Monday, August 5, 2013

And then there was one....

Flickr


On August 24th my Shaner will be moving out. He and a friend of his have found a place and he's ready to spread his wings. And again I am torn. My heart is aching and full of pride at the same time.  Having kids is such an amazing and heart wrenching journey.




When they first burst into your life screaming, peeing, never sleeping little monsters you're both amazed and horrified. You can't believe that this little human being lived inside of you for nine months. You take your little bundle home and settle in for a good rest because you're exhausted from the trial of giving birth. And then they cry. They cry when they're hungry, when they're sleepy. They cry when they want held, when they need changed. They cry over everything. And you're pretty sure you're going to go crazy because it's been two weeks since you brought this little angel/devil home and you're not sure if you're ever going to sleep again. But mixed in with these moments of insanity are also moments of intense joy. Like when you're feeding your baby and it wraps it's tiny hand around your pinky finger.  And you marvel at the tiny fingers, toes, eyes, ears, and mouth.  Or maybe the first time they smile at you and your heart feels like it's going to explode inside your chest. In a single year you'll see such a marvelous transformation. Sleeping through the night for the first time, holding up their head, rolling over, crawling, pulling up, walking, getting teeth, begining to verbalize. So much happens and it goes so quickly. And you look back at the end of that year and can't believe how far they've come.

Then they become a toddler and when they aren't trying to climb to the very top of your house you're sure they're trying to kill themselves.

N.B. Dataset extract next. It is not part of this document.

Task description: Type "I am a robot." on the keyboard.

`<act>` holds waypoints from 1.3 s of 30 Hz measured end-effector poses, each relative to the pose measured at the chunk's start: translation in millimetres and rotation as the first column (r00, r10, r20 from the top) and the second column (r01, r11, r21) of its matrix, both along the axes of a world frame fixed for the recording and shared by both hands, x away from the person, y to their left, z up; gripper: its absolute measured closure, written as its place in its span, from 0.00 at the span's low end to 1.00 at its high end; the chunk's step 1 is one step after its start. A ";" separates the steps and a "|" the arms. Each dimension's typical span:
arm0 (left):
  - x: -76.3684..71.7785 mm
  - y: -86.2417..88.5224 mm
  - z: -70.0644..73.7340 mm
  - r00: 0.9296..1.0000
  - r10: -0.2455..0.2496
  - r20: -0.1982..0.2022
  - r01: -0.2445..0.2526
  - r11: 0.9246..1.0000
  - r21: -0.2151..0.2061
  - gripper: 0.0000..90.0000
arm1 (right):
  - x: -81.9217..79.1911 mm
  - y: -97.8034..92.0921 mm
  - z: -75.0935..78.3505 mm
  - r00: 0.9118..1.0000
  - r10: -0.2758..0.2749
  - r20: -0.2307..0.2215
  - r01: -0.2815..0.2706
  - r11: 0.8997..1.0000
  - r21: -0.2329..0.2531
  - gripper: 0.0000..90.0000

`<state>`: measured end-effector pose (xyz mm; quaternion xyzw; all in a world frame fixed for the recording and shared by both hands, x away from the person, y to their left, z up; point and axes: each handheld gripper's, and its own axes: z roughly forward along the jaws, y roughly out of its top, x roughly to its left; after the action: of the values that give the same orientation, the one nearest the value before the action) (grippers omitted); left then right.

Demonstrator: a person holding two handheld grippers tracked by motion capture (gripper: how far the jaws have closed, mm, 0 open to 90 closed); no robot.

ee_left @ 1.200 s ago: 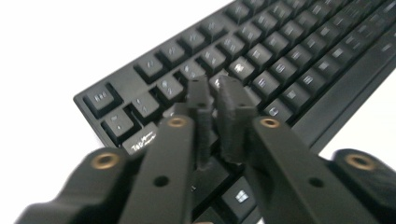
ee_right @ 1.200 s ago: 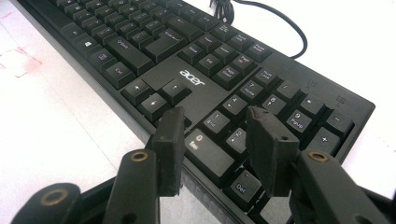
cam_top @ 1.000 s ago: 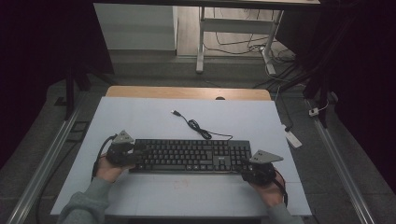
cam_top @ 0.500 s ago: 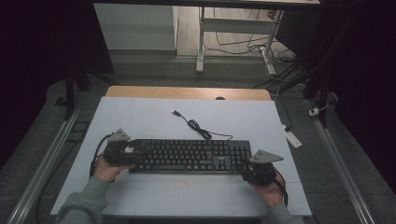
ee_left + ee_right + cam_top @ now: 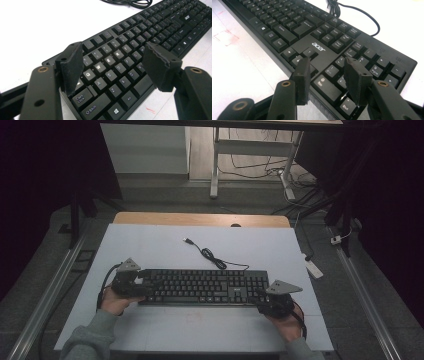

They'll stick their fingers into anything that is open, just because they can. Everything goes into the mouth and you're forever saying, "No," and "Stop that!"  And sometimes you forget that this rambunctious little being is the center of your world. Because you're tired and you're frustrated and you just want a break. And you sit down to cry and little hands touch your face and a tiny voice says, "Why you tryin' mama?" And you smile and say something silly to make them laugh. And you realize how much they've grown in such a short time.

Soon they're prepubescent, which is basically a fancy word for 13 going on 30.  They talk back, they're asserting their independence more. And you're ready to scream. You'll gladly go back to that toddler stage and pull them down off the top of the refrigerator or save them from hanging on to the shower head because at least then you ruled the world. At that point in time you were always right and never wrong. And tensions build. But you watch them become young men and women. You go to ball games and scream like a crazy woman. And though they blush and act like you're the most embarrassing person in the world, you know that secretly they love it. So you scream all the louder. You ride bikes with them, play board games. You take walks and talk about things you couldn't talk about before.

Then they become teenagers. And they can do things for themselves, and for you. And it's a wondrous and terrifying time again. Because having their help is awesome. But now more than ever they don't want to be treated like your child. They're "adults" and don't mind telling you. Often and loudly.   And you struggle for that perfect balance of letting them make their own mistakes and still being the parent that they need you to be whether they realize it or not. And you go on date nights. And they confide in you. And they tell you how much they love you.  And you cherish every moment because you know they'll be gone all too soon.

And then they are. And you have to trust that you did all that you could. That you raised them to the best of your ability with the help and grace of the good Lord. And you just have to believe that they'll be ok. And that's the hardest part. The letting go part. Because how do you just let go of someone that you have nurtured and cared for for 18 years or more. How do you set them loose in the world and trust that they'll be ok?  You pray. And you worry, and call, and stress. And they tell you to "chill out mama".